Trois frères héritent d'un appartement, d'une maison de campagne et d'un compte bancaire. Ils conviennent entre eux que l'un prend l'appartement en contrepartie d'une soulte, qu'un second prend une partie de l'argent du compte, et que la maison de campagne reste en indivision parce qu'ils veulent continuer à s'y rendre ensemble. C'est un partage partiel : certains biens sont partagés, la maison reste indivise.
- Le partage amiable peut être total (tous les biens divisés) ou partiel (seuls certains biens sont divisés).
- Le partage est dit partiel lorsqu’il laisse subsister l’indivision pour certains biens ou pour la situation de certaines personnes.
- La part restante en indivision conserve tous ses effets juridiques : droits et obligations des coïndivisaires persistent pour les biens non partagés.
- Un partage amiable (total ou partiel) repose sur l’accord des coïndivisaires ; à défaut d’unanimité, il peut être nécessaire de saisir le juge.
- Un partage partiel peut être provisoire : les biens laissés en indivision peuvent être partagés ou vendus ultérieurement.

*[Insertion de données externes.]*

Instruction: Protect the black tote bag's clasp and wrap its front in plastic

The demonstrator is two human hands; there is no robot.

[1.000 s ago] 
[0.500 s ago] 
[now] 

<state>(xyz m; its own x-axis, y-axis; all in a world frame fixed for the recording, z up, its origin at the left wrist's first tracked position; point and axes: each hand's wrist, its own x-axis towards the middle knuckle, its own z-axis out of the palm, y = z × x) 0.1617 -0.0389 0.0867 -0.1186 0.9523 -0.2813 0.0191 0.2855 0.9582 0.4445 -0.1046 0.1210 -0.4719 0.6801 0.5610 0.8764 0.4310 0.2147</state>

- Pour les immeubles, les actes de partage (même partiels) doivent souvent respecter des formalités (acte notarié, enregistrement, publicité foncière).
- Le partage partiel permet de régler rapidement une partie de la succession ou des biens tout en conservant une gestion commune pour le reste (pratique pour des biens d’usage commun ou difficiles à liquider).